Activity: Using the records that appear below, write out exactly the lines from the one with "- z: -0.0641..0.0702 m" through the one with "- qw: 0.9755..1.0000", keeping both end lines.

[Exercise materials — start]

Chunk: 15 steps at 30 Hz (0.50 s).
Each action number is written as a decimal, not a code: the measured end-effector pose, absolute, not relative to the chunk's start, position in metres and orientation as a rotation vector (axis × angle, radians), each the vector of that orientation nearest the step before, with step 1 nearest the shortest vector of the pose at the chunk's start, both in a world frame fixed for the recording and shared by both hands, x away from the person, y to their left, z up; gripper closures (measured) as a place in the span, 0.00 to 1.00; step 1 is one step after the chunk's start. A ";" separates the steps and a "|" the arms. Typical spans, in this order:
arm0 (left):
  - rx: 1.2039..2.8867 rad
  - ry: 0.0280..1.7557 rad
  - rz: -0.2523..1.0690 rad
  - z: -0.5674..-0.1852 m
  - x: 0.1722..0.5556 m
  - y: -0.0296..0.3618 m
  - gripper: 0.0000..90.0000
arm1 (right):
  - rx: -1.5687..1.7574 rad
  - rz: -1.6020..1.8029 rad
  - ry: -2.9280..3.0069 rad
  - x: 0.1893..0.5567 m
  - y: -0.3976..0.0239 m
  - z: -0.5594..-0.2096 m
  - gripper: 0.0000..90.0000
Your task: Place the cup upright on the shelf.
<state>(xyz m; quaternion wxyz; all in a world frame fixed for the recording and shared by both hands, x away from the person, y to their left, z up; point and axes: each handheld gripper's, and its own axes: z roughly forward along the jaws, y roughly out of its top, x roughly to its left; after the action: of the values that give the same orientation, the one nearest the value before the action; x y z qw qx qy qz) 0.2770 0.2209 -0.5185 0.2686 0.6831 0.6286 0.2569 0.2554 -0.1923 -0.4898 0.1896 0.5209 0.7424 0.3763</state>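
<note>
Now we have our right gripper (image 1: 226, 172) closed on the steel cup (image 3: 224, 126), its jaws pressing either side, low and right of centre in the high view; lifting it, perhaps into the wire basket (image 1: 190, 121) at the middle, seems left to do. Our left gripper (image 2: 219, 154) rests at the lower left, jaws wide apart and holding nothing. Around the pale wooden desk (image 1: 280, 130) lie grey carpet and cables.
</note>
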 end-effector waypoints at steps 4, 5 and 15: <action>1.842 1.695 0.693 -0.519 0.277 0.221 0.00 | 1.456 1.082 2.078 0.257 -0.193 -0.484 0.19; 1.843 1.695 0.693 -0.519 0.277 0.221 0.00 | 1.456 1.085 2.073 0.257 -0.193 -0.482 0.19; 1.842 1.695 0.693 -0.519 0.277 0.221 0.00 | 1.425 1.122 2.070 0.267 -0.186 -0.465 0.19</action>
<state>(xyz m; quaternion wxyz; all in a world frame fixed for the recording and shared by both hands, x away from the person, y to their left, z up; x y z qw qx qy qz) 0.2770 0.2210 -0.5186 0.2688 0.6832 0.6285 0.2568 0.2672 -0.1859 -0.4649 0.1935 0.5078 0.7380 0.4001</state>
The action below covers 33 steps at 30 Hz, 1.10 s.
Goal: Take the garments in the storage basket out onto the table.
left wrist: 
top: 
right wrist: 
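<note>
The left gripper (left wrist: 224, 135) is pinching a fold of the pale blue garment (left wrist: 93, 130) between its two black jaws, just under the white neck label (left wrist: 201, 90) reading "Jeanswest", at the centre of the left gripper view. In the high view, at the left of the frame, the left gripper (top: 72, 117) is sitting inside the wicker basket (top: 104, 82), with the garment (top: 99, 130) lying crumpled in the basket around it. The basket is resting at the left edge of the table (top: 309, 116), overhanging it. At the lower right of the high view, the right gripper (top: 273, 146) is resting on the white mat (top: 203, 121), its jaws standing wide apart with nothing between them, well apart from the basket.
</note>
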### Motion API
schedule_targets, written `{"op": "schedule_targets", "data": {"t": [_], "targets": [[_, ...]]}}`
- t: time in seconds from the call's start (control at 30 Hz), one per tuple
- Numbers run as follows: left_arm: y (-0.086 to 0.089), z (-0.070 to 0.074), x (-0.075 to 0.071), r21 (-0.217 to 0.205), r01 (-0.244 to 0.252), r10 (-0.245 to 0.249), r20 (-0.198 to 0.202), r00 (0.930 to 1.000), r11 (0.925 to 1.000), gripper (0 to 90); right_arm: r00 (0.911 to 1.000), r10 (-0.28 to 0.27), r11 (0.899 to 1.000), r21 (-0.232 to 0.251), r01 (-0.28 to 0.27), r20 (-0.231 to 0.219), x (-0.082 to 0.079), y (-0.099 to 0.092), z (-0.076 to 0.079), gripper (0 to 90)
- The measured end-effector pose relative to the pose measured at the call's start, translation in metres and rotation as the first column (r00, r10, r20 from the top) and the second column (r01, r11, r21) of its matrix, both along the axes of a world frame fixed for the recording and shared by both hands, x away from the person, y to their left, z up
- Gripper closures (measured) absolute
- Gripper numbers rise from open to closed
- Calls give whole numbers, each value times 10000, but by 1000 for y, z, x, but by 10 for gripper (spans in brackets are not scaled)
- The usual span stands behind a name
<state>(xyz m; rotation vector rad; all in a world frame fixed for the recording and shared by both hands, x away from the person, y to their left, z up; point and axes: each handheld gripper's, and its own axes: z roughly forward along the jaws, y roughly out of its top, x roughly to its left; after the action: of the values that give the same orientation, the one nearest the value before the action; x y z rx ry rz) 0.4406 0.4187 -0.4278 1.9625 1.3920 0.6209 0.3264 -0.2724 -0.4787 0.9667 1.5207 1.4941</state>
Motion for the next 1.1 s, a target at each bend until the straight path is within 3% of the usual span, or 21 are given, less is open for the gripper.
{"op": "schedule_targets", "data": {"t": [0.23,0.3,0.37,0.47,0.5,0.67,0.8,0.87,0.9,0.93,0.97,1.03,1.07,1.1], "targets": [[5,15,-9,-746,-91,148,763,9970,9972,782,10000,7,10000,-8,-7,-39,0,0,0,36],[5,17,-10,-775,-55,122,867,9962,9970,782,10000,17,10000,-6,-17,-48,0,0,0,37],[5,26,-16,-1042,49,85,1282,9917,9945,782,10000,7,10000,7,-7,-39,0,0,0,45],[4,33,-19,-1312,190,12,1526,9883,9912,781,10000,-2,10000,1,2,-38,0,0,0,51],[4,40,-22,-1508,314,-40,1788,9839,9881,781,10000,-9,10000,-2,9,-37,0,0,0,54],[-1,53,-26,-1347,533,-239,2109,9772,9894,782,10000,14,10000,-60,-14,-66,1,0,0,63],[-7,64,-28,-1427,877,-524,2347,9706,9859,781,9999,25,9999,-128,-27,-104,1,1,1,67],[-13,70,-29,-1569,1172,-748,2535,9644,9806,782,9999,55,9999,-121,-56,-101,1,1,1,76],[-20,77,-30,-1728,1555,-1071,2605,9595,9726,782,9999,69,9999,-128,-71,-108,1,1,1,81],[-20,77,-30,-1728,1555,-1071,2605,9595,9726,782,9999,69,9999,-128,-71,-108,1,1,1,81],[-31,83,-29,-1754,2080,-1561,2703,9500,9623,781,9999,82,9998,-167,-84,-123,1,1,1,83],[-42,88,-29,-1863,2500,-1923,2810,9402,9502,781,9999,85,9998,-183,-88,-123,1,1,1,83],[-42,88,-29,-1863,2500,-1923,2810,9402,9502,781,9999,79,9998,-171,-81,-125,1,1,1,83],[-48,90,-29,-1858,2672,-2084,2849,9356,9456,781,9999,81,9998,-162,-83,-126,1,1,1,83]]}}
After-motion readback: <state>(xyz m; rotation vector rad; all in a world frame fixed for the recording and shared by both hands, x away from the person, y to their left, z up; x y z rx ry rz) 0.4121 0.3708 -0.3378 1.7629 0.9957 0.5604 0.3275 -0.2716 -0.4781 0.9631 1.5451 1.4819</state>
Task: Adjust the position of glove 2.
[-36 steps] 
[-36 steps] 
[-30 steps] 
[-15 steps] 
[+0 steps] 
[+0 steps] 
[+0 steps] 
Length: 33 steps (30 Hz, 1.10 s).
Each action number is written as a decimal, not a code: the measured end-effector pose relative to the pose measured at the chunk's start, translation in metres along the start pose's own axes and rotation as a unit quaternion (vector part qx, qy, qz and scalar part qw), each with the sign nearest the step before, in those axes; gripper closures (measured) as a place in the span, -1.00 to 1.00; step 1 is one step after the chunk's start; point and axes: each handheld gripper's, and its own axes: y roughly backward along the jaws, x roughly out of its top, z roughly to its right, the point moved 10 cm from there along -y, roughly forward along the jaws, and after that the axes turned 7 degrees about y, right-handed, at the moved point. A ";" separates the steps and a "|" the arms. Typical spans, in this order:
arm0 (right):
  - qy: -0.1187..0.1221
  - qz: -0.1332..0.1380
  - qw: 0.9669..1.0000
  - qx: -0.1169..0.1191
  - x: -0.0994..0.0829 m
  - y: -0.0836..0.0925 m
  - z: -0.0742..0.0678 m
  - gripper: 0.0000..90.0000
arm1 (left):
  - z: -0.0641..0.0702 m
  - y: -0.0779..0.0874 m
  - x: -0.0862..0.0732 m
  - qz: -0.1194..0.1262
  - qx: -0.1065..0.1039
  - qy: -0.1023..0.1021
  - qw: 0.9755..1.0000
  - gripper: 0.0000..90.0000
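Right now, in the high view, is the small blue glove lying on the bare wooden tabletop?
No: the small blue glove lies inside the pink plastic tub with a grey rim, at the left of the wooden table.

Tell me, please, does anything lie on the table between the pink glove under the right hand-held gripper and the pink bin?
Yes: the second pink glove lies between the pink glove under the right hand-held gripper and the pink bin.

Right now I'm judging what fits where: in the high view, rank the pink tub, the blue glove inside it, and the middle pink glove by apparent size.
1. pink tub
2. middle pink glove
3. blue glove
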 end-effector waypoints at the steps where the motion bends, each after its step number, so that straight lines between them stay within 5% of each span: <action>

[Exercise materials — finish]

Answer for the task:
  - z: -0.0641..0.0702 m
  - y: -0.0779..0.0874 m
  - x: -0.0862..0.0732 m
  - qz: -0.1194..0.1262
  - qx: -0.1065..0.1039
  - qy: -0.1023..0.1021
  - qw: 0.9755..1.0000

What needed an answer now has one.